Recently a colleague approached me somewhat distressed. For the past year she had been working as a consultant for a small niche enterprise advising them on culture and leadership development.

She had been so successful and had built up such a positive relationship with the CEO that he had invited her to join the company full time and continue to do her work for him internally, as the company was growing rapidly and would need more and more of her capability and services.

She had considered the offer carefully and then decided to take the position. A few weeks into taking up the position as the new Head of Culture, some tension started to emerge between her and the CEO. She was very troubled and perplexed by this as the ‘tension’ and ‘noise’ was increasing between them.

She thought she knew the CEO, had she misjudged who she thought he was? Why was he behaving so strangely towards her? What was she doing wrong? Were some of her negative patterns she thought she had ‘conquered’ and left behind long ago re-emerging? Had she made a mistake taking the position?

Understanding role-relatedness

I invited her up onto the ‘balcony’, a technique which is useful to see the bigger picture, to explore with me what was going on in the system between her and the CEO. As she stepped into observer role described the moments of conflict and tension with the CEO, the pattern between them became more visible. Until a few weeks ago she was in role of consultant and he was in role of client. They had developed a shared understanding of how this role-relatedness would work and were aligned on the ‘rules’ of relating between them.

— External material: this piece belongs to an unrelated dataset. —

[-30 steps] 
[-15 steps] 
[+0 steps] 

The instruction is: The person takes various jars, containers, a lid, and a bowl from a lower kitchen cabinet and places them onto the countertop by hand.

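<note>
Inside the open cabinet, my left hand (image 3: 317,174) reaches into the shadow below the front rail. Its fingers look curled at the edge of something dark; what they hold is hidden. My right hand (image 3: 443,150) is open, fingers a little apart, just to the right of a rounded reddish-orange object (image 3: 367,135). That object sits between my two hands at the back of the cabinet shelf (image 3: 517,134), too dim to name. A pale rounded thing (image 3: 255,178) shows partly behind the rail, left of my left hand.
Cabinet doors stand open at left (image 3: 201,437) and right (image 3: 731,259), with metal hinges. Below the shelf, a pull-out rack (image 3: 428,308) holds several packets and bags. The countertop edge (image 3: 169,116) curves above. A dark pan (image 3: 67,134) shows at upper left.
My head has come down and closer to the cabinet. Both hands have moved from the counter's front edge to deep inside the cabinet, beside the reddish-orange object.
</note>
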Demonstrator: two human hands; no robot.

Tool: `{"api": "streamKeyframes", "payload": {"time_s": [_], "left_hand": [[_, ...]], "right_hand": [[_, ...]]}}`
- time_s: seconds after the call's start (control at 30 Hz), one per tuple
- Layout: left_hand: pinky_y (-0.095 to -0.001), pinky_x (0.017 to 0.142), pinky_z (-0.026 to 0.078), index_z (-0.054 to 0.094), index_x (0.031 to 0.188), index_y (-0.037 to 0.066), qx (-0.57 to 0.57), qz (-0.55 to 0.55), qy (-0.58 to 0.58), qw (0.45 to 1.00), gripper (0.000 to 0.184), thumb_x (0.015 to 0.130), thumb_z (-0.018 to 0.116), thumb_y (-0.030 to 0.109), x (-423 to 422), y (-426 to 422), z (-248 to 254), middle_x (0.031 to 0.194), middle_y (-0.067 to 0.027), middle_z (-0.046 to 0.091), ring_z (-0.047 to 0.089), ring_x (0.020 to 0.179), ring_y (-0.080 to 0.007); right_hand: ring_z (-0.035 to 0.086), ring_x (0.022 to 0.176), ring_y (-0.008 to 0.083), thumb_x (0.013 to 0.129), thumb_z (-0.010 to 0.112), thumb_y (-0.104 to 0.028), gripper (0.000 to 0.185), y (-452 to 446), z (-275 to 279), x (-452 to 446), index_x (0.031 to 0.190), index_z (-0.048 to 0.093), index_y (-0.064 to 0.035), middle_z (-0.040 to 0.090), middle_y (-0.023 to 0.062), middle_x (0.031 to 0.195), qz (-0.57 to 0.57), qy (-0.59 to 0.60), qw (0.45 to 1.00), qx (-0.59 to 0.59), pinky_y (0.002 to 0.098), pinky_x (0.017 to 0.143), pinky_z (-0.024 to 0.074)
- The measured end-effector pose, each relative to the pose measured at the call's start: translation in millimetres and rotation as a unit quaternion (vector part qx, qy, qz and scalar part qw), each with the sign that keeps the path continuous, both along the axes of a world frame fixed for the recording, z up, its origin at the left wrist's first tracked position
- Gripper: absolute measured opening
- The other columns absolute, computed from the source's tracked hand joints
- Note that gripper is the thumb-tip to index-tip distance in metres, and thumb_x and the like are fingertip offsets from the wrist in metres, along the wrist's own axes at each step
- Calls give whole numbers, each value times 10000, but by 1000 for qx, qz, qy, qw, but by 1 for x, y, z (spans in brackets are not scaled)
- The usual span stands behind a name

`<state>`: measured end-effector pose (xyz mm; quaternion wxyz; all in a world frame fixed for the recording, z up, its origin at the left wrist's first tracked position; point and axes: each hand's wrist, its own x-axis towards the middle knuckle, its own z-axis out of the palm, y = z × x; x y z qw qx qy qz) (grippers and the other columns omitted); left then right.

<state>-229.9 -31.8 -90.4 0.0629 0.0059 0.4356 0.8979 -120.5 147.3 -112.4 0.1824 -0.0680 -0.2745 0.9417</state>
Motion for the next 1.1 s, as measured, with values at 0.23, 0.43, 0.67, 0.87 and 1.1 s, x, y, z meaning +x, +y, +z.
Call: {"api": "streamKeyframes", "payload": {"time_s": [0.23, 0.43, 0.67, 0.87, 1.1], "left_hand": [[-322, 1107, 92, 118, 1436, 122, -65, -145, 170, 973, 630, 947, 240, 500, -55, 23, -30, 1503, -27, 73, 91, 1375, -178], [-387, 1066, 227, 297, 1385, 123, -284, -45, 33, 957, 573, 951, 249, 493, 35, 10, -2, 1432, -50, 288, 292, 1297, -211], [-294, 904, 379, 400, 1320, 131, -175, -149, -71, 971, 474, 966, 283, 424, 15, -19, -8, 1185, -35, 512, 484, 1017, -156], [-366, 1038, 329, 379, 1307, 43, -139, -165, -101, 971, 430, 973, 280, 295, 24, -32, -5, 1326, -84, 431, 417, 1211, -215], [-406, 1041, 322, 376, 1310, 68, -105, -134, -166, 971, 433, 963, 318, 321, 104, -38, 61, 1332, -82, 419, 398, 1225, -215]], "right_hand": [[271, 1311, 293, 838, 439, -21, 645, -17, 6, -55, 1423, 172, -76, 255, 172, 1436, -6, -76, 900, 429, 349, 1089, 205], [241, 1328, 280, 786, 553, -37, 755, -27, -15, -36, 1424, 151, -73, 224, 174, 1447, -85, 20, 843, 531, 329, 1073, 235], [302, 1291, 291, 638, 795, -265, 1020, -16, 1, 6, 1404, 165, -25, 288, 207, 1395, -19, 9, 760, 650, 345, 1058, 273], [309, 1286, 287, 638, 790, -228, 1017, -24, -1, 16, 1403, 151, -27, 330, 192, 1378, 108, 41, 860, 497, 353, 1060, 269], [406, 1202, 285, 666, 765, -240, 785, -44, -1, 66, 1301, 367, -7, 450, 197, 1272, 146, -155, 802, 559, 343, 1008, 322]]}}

They were working very well together in a client-consultant ‘system’.

However, with her accepting the position and coming into the company, her role had changed from being a consultant to being an employee, and his role had changed from being a client relying on her for expert advice to becoming her ‘boss’.

This changed everything. It meant they were in a new ‘system’. She was now also a member of the Executive Team, which meant one of the client group’s in the company she had been coaching were now her peers – complex and very tricky! The CEO needed to treat her as one of the team, as one of his direct reports, which she was and which he had started to do. The team were expecting that too.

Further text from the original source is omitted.